■ **Exercise details**
From the data below, return the exact lines starting at the line containing "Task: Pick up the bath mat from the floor" and ending at the line containing "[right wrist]", both included, and nothing else.

(Dataset entries)
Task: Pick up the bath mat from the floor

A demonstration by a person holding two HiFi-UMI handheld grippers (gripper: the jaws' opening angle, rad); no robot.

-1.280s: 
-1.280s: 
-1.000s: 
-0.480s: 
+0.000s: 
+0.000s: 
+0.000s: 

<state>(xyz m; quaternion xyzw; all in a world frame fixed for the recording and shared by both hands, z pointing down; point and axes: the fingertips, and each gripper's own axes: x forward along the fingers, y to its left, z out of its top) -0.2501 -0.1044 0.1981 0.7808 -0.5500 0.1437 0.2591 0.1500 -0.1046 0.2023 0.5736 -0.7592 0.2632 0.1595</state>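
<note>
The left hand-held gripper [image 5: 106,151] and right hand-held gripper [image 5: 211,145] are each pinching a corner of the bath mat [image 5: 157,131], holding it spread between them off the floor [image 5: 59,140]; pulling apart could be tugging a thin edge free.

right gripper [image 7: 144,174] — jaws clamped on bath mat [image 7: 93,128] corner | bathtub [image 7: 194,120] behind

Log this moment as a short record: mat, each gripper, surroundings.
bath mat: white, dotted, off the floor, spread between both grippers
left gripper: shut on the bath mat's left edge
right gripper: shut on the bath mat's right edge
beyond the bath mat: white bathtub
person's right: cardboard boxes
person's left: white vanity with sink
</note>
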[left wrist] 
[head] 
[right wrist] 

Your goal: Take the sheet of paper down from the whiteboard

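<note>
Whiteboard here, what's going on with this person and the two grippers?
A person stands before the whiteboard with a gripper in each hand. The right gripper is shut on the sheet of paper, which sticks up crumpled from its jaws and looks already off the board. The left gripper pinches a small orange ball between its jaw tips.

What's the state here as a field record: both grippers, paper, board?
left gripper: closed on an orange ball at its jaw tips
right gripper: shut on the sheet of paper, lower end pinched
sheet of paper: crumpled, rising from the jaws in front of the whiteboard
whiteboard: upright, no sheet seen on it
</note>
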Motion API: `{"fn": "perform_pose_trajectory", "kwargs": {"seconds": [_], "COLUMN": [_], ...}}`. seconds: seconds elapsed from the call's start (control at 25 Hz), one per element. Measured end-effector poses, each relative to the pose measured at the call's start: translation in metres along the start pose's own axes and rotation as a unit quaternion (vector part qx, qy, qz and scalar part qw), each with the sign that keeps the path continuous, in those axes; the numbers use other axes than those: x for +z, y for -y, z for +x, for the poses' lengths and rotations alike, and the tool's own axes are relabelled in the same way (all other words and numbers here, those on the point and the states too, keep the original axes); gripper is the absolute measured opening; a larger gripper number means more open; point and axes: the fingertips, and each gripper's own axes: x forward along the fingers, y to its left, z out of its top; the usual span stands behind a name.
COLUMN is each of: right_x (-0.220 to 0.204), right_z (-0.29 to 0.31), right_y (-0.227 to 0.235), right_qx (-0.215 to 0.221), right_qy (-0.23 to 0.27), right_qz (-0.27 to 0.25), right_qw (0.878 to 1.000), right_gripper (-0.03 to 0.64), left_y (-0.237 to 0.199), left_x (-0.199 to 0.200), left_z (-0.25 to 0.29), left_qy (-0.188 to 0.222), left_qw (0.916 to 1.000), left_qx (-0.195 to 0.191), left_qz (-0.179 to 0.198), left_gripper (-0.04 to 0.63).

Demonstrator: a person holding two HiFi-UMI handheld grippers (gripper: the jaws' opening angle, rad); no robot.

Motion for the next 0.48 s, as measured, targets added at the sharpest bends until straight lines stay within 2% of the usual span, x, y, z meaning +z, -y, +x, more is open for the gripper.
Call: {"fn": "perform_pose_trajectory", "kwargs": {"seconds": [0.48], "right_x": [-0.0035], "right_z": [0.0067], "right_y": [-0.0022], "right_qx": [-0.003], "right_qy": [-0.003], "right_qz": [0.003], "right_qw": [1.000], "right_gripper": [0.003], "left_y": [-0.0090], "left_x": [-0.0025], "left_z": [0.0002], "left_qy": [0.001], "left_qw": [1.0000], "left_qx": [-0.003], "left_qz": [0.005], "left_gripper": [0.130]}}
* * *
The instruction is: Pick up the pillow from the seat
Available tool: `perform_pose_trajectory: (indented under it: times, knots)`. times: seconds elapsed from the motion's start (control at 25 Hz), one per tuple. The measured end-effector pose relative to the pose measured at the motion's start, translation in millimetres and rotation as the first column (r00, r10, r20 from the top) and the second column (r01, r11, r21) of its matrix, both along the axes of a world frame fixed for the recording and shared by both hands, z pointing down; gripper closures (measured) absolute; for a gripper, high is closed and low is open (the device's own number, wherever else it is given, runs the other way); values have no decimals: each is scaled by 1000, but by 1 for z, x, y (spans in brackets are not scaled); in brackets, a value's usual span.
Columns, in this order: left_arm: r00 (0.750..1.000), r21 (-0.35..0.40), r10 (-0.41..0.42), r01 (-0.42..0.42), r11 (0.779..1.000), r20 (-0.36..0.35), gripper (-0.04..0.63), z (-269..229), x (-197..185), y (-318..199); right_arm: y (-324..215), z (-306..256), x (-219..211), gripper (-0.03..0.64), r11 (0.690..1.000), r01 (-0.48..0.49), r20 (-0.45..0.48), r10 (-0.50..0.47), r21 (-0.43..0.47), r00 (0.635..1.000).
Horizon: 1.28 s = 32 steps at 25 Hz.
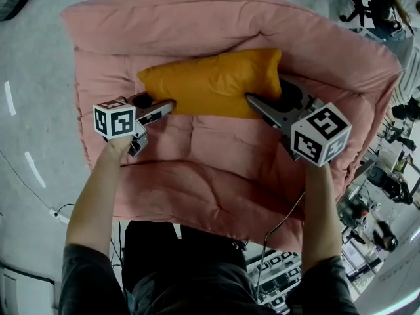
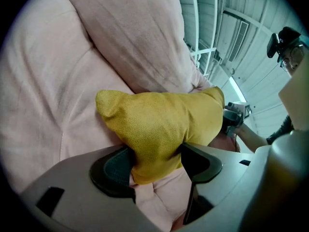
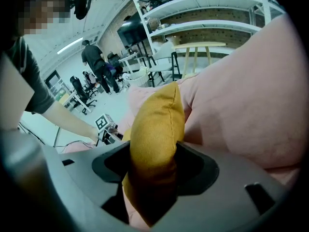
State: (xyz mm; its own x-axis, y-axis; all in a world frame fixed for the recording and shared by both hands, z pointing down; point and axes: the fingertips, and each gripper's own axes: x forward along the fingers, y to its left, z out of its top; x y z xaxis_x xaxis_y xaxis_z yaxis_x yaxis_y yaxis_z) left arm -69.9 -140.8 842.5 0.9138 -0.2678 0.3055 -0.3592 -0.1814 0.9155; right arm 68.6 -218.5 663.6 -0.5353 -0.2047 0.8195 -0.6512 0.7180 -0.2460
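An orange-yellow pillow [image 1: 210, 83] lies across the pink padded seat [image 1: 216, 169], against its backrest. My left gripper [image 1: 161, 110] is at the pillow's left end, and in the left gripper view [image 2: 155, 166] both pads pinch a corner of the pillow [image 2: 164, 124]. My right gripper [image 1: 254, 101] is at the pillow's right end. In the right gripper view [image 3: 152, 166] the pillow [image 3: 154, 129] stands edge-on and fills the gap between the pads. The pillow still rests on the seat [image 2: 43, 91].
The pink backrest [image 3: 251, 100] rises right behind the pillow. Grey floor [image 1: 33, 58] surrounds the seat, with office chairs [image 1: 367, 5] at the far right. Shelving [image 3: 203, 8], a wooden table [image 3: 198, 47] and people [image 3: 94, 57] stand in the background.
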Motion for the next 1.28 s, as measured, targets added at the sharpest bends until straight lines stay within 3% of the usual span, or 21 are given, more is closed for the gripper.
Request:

■ **Output for this exercise**
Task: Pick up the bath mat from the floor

A demonstration by a person holding two HiFi-UMI handheld grippers (gripper: the jaws' opening angle, rad); no robot.

-1.280s: 
-1.280s: 
-1.000s: 
-0.480s: 
+0.000s: 
+0.000s: 
+0.000s: 

<state>(xyz m; quaternion xyzw; all in a world frame fixed for the recording and shared by both hands, z pointing down; point and axes: the fingertips, and each gripper's own axes: x forward along the fingers, y to its left, z out of its top) -0.2501 -0.1044 0.1981 0.7808 -0.5500 0.1437 0.2591 0.1500 -0.1046 0.2023 0.5736 -0.7592 0.2632 0.1595</state>
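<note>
The left hand-held gripper [image 5: 106,151] and right hand-held gripper [image 5: 211,145] are each pinching a corner of the bath mat [image 5: 157,131], holding it spread between them off the floor [image 5: 59,140]; pulling apart could be tugging a thin edge free.

right gripper [image 7: 144,174] — jaws clamped on bath mat [image 7: 93,128] corner | bathtub [image 7: 194,120] behind

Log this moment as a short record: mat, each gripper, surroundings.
bath mat: white, dotted, off the floor, spread between both grippers
left gripper: shut on the bath mat's left edge
right gripper: shut on the bath mat's right edge
beyond the bath mat: white bathtub
person's right: cardboard boxes
person's left: white vanity with sink
</note>
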[left wrist] 
[head] 
[right wrist] 

For this exercise, nothing further remains to be done.